Páginas de Partir, obra da quadrinista Grazi Fonseca (imagem: divulgação)

Três perguntas para… Grazi Fonseca, autora de Partir, Tempo, Futon e Hay

A sexta edição da seção que fecha a Sarjeta é protagonizada pela quadrinista Grazi Fonseca, autora de obras como Tempo, Futon, Hay e Partir – essa última agora disponível em edição independente após ser inicialmente publicada na Coleção Des.Gráfica/MIS, parceria entre a Feira Des.Gráfica e o Museu da Imagem e do Som de São Paulo.

O que você vê de mais especial acontecendo na cena brasileira de quadrinhos hoje?

A liberdade da autoexpressão e os lugares a que ela pode chegar. Expressar sua própria percepção de mundo, com suas próprias limitações, faz parte de uma busca pessoal, mas que depende do outro para se consolidar. Hoje é possível encontrar espaços (físicos: feiras; e virtuais: redes sociais, financiamentos coletivos e contínuos) onde existe público, mesmo que seja o nicho do nicho, interessado em apoiar você. A cena de quadrinhos foi onde senti que esse autoconhecimento era possível, e isso é bem especial.

Como leitora e autora, o que mais lhe interessa hoje em termos de histórias em quadrinhos?

Sou atraída por experiências visuais sinceras, que representam um pensamento singular por meio de imagens sucintas ou não. Principalmente publicações com narrativas subjetivas, silenciosas, nas quais, aparentemente, nada acontece.

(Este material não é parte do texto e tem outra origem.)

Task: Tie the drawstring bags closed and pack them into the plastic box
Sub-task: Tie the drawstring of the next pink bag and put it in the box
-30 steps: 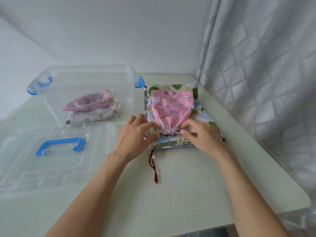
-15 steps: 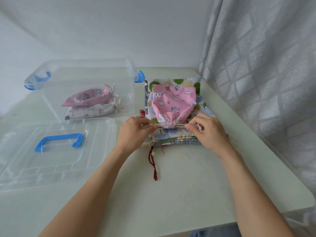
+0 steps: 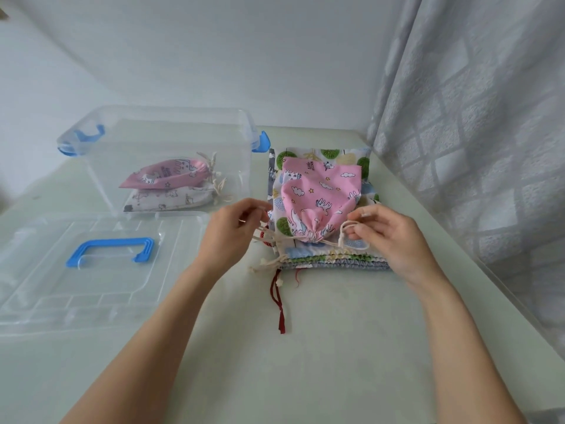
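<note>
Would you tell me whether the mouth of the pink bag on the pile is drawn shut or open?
Drawn shut: the pink bag narrows to a gathered neck, with cream cords leading out to both hands.

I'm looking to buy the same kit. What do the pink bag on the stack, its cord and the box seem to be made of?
Pink bag: likely matte woven cotton, printed; it creases and gathers softly at the neck.
Cord: off-white twisted string, probably cotton, looped and limp.
Plastic box: clear glossy rigid plastic; the packed bags show through it. Its latches are opaque blue.
</note>
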`<action>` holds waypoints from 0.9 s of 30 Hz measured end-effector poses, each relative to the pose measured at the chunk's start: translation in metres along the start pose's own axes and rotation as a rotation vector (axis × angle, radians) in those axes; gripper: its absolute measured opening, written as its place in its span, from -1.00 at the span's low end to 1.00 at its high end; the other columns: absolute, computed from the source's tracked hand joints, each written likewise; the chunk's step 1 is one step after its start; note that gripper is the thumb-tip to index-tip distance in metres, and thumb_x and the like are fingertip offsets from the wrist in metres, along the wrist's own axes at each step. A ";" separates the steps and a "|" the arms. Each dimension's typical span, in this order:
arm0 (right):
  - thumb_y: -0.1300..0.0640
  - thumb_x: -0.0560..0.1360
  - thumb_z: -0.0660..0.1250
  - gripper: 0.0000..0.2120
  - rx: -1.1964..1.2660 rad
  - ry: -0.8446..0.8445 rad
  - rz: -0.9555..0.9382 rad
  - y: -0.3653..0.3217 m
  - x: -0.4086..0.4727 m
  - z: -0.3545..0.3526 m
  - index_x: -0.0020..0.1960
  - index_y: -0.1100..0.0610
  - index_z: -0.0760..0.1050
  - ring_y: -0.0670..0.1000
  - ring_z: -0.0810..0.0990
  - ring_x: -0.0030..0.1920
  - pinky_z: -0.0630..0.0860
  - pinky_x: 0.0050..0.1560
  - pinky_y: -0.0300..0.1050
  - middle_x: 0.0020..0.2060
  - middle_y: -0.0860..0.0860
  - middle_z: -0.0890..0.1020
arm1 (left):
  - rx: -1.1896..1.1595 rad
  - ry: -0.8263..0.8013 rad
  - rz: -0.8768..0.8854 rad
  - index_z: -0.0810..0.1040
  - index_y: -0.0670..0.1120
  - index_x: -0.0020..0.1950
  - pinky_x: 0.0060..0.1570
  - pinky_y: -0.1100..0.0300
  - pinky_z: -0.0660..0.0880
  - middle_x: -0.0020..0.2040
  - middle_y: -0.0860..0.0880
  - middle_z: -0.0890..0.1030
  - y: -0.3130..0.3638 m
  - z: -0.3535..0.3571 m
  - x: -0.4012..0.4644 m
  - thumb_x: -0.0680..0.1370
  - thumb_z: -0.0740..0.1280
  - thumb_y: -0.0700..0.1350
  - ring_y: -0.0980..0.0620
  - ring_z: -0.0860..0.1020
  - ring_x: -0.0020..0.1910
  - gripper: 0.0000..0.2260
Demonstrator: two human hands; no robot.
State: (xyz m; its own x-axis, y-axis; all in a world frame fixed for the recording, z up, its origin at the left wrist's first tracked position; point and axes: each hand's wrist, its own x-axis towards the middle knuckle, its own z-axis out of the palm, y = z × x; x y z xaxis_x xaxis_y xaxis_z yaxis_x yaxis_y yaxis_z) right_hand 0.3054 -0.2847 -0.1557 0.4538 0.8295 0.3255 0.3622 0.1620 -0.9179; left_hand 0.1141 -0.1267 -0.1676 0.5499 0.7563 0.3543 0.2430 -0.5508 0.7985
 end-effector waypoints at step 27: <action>0.26 0.44 0.40 -0.92 -0.066 0.012 0.051 -0.020 0.026 0.068 -0.17 0.10 0.58 -0.15 0.49 -0.47 0.48 -0.40 -0.32 -0.46 -0.10 0.57 | -0.053 -0.230 0.004 0.57 -0.12 -0.11 -0.23 0.20 0.58 -0.31 0.03 0.66 0.011 -0.032 -0.002 0.51 0.36 -0.05 0.10 0.63 -0.36 -0.86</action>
State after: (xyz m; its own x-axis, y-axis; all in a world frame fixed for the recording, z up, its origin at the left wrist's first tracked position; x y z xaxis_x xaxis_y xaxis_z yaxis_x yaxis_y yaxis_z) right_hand 0.2546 -0.2301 -0.1447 0.4832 0.8291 0.2814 0.3909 0.0833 -0.9167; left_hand 0.0905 -0.1231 -0.1443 0.7201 0.6503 0.2420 0.2015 -0.5297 0.8239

Qual é a memória mais antiga que você tem da presença de quadrinhos na sua vida?

Tinha uns 5 ou 6 anos de idade. Estava no pátio de casa, mergulhada em uma sacola grande de brinquedos doados pela amiga da minha mãe. Encontrei um gibi da Turma da Mônica, acho que os desenhos me chamaram, folheei, mas não li. Não sabia ler. Deixei de lado. E fui brincar com as tintas guache.